Pater Devil has been maintaining that he will vote Tory on the grounds that
"these fuckers have to go" (and the pater does not use sweary language with anything like the frequency of his eldest off-spring) or that he
"would vote for a Barbary Ape to get these bastards out of government".
You would have thought that these would be uncontentious statements—after all, Labour (and especially Brown) has, without question, been a complete fucking disaster. The Labour Party has failed in all of the objectives that it claimed for itself—the government has not been
"whiter than white"; despite vast increases in funding its policies on
"education, education, education" have left us with a deeply uneducated workforce; Patsy Hewitt admitted that billions poured into the NHS had been wasted; thre has most definitely not been
"an end to boom and bust"; the country has been pulled into three disastrous and illegal wars (the Balkans, Afghanistan and Iraq); social mobility has decreased; and the government is now spending about £150 billion more
per year than taxes bring in.
And yet somehow—fuck knows how!—
the Tories don't seem to be able to take a decisive lead.
The “people’s bonus” plan comes as a Sunday Times/YouGov survey today reveals that the Tories’ lead over Labour has slipped to the narrowest gap in more than a year.
The poll, the first in a series of weekly surveys which will be conducted between now and the general election, puts the Conservatives on 39%, down one point on January’s figure, and Labour on 33%, up two. The Liberal Democrats drop one point to 17%.
6%? That's fucking pathetic. How the hell have the Tories managed it and, more importantly for those who believe that they are the only ones who can save us from that Barbary Ape in Number 10, how the hell can they pull ahead?
In the Times, Dr Eamonn Butler of the Adam Smith Institute reckons that
the Tories should focus on growing the economy.
Focus on growth. Don’t argue about cuts
The battle of the economists is a sideshow. We must urgently put money into entrepreneurs’ hands
...
Public spending does not stimulate growth. It merely takes cash from where investors think it will create mid and long-term returns and puts it where politicians think they will get the best short-term political return.
...
Indeed, maybe the right time to cut government spending is actually when things are bad, because government spending is inherently wasteful. In 2007, economists at the European Central Bank calculated that with a bit of tweaking, the Government could deliver exactly the same level of public services but with 16 per cent less spending. When the Government already takes nearly half the nation’s income, that saving would be a huge boost to struggling businesses all over the country.
This is a point of view, and it is one that Burning Our Money shares—
although Wat Tyler feels that people are not going to realise just how bad things are until the storm actually breaks.
How can the Tory poll lead be collapsing? Or to put it another way, how can Dave be so ineffective at capitalising on Bean's disasters and offering a clear alternative?
There is a school of thought - to which Tyler has subscribed - that says we need to see the actual invasion before we'll be convinced.

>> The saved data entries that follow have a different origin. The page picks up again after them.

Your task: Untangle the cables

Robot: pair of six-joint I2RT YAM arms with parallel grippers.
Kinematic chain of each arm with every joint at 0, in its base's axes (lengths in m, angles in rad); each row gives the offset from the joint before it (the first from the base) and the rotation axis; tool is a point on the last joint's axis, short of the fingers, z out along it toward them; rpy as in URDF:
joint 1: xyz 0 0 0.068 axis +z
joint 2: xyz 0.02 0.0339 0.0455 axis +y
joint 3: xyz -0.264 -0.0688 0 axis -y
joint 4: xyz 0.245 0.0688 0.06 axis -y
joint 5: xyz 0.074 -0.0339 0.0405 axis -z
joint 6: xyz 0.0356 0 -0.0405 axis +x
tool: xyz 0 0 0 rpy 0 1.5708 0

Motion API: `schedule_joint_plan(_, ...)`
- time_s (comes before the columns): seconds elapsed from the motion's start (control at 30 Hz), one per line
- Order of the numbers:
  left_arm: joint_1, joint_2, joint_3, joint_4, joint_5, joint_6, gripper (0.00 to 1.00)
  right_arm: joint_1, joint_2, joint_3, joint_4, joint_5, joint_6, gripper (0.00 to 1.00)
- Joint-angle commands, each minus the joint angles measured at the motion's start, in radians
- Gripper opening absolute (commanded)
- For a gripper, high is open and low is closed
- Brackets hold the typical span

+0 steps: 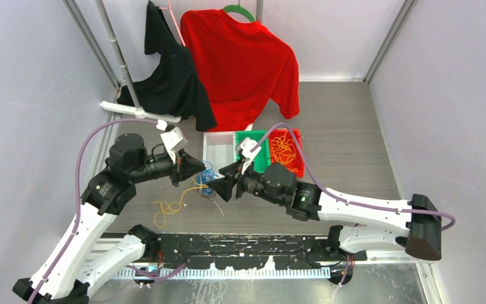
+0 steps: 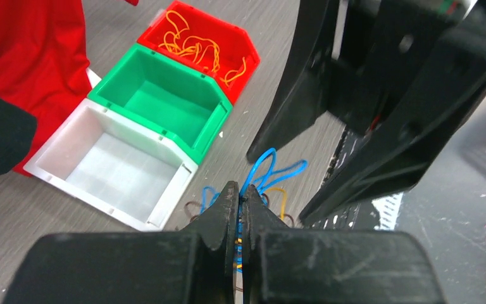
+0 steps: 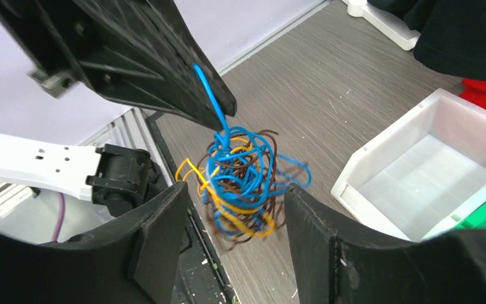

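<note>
The cables [image 3: 240, 183] are a tangled ball of blue, orange-yellow and dark brown strands, hanging a little above the table. My left gripper [image 2: 240, 190] is shut on a blue strand [image 3: 210, 95] at the top of the ball and holds it up. My right gripper [image 3: 234, 193] is open, its two fingers on either side of the ball's lower part without pinching it. In the top view both grippers, left [image 1: 196, 170] and right [image 1: 223, 187], meet at the tangle [image 1: 206, 182]. A loose orange-yellow cable [image 1: 168, 208] lies on the table to the left.
Three bins stand in a row behind the grippers: white [image 1: 218, 149], green [image 1: 256, 140], and red [image 1: 294, 136], which holds orange cables [image 1: 283, 151]. A black shirt [image 1: 168, 69] and a red shirt [image 1: 240, 63] hang on a rack [image 1: 140, 112] at the back.
</note>
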Motion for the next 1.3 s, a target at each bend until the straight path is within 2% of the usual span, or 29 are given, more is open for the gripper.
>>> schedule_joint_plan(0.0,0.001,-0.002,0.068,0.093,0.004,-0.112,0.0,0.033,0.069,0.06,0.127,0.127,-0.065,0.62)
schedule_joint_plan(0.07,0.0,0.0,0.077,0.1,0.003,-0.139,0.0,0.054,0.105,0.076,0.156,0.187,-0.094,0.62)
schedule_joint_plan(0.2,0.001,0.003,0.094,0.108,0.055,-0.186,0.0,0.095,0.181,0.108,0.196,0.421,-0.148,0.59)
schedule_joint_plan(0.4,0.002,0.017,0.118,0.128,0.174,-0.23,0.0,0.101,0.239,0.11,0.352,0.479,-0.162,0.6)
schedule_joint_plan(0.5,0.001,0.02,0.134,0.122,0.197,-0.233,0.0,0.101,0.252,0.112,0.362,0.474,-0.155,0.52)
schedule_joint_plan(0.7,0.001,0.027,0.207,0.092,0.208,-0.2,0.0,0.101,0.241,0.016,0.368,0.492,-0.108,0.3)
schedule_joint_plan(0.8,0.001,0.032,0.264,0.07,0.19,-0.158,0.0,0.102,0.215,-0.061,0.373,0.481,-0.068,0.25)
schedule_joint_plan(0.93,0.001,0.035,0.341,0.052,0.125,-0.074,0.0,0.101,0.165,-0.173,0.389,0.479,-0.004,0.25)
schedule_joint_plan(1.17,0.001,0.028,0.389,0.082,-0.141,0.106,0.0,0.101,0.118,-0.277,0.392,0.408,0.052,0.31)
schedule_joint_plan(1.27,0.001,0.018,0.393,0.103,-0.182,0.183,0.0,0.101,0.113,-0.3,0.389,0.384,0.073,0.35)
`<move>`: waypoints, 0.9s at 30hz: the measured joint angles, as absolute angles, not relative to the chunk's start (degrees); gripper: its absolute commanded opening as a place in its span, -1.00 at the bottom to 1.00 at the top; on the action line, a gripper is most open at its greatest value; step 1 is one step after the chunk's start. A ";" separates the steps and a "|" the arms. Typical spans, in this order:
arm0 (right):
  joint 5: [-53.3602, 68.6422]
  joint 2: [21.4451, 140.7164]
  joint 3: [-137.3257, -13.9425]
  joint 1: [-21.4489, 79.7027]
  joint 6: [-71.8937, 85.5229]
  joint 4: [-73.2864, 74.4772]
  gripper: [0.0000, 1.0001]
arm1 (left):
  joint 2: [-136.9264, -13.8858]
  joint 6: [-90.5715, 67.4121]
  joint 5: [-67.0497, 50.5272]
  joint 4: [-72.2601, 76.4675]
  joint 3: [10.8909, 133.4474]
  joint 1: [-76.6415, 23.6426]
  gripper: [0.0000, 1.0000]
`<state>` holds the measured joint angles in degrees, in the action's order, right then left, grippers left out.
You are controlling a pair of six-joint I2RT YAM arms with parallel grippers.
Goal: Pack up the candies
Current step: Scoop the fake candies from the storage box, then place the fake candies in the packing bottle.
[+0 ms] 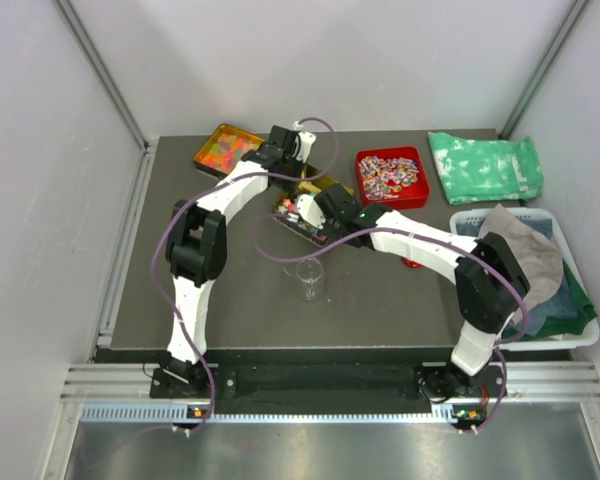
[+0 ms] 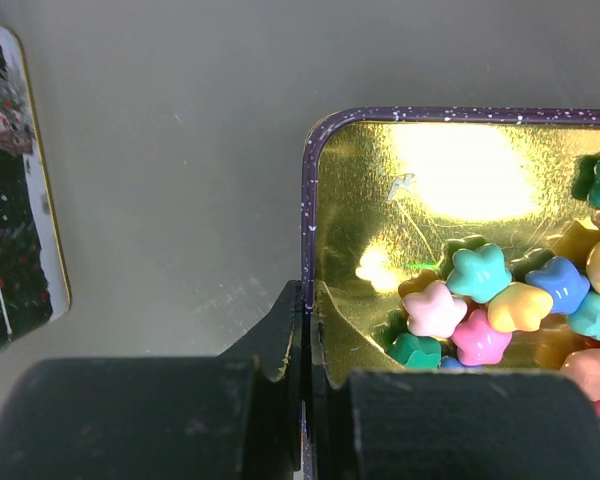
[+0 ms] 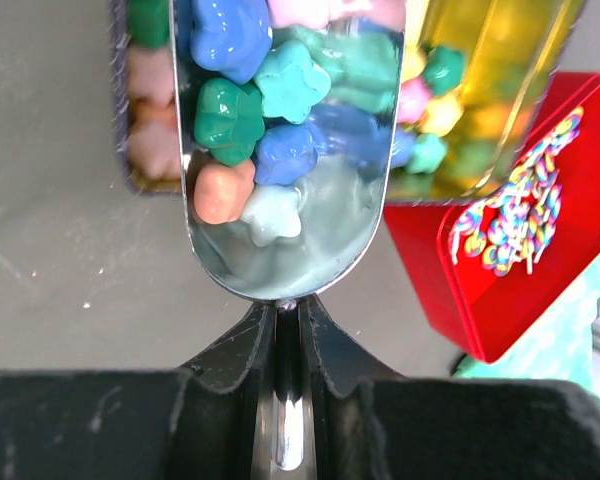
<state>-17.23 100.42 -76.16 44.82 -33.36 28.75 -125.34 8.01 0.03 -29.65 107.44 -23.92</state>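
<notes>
Left hand (image 2: 305, 322): clamped on tin (image 2: 311, 190) rim.
Right hand (image 3: 288, 322): clamped on scoop (image 3: 325, 235) handle; candies (image 3: 242, 118) loaded.
Glass (image 1: 310, 279): near side of scoop, apart; right hand nearer.

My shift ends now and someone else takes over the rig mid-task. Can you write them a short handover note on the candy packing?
Left pincer: shut on the purple speckled rim of the gold-lined tin, holding it in place.
Right pincer: shut on the handle of the shiny metal scoop, raised over the tin.
Things: small star-shaped pastel candies fill the scoop; more lie in the tin. The clear cup stands nearer the arm bases and looks empty.
Done: one scoop loaded.
Left to do: probably carry it to the cup, tip it, repeat.
</notes>
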 measured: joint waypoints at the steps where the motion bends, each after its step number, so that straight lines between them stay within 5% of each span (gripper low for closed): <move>1: -17.17 99.79 -75.18 44.82 -33.26 28.34 -1.00 | -125.58 7.94 -0.12 -29.71 107.90 -23.79 -1.00; 24: 0.64 76.36 -65.12 41.82 -31.40 30.63 -1.00 | -131.79 7.20 -5.91 -30.46 109.80 -20.18 -1.00; 27: 3.60 75.18 -65.17 41.82 -31.83 32.53 -1.00 | -131.79 7.20 -6.87 -30.30 109.80 -20.21 -0.71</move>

We need to see that much-trailed collapse in market confidence, complete with sterling plunge, huge hike in bond yields, and Darling frozen in the TV lights outside HMT.
But Tyler's now beginning to wonder. Would that actually do it? What if Comrade Bean held an immediate morale boosting parade in Red Square (as Stalin did in November 1941)? Comrade Mandelsonski nodding gravely by his side, he reminds us that such a moment of national destiny is no time for a lightweight novice from the PR industry flip-flopping all over the place.
He, the Great Helmsman, has learned from previous mistakes, he will now always listen to his generals, and he stands ready to form a government of national unity with Comrade Cleggomov and St Vincenzo. It is time for all True Patriots to set aside past differences, to rally to the flag, and to defend the Motherland!
It is this kind of approach that the Labour Party seems to be taking, as
this interview with Douglas Alexander seems to suggest.
He said: "We must not allow the Tories to frame the election as a choice between status quo and change. What we want is a choice between two competing visions of the future."
Yes, Comrades: ignore the past and look forward to our Glorious Future!
And, in the meantime, everyone wonders what the fuck the Buttered New Potato is playing at. Part of the problem is that Cameron has had a charisma by-pass and this is allied with the fact that we have no real idea of what the Tories are planning to do. Where we do have an idea, e.g. school vouchers, the Conservative policy is seriously undermined by the fact that the Tories don't seem to understand why said policy works and, as a consequence, make it look shit, e.g. still controlling what and how schools teach.
The wife feels that the Tories should not, in fact, be concentrating on the money at all.
First, begin immediately to practise what you preach re: accountability, openness, responsiveness by operating the Conservative party according to these standards. The party is a large organisation very like a government; its own record on these matters will be viewed as an accurate predictor of how the Conservatives will run the government itself. So stop the stupid infighting about selection. Stop providing local associations with shortlists chosen by non-local party leadership. Sure, you might end up with a load of straight, white male PPCs as a result, but that won’t matter because you’ll have shown that you encourage localism and democracy within your own organisation, thus giving voters more confidence that you’ll encourage it across the nation when you’re in charge.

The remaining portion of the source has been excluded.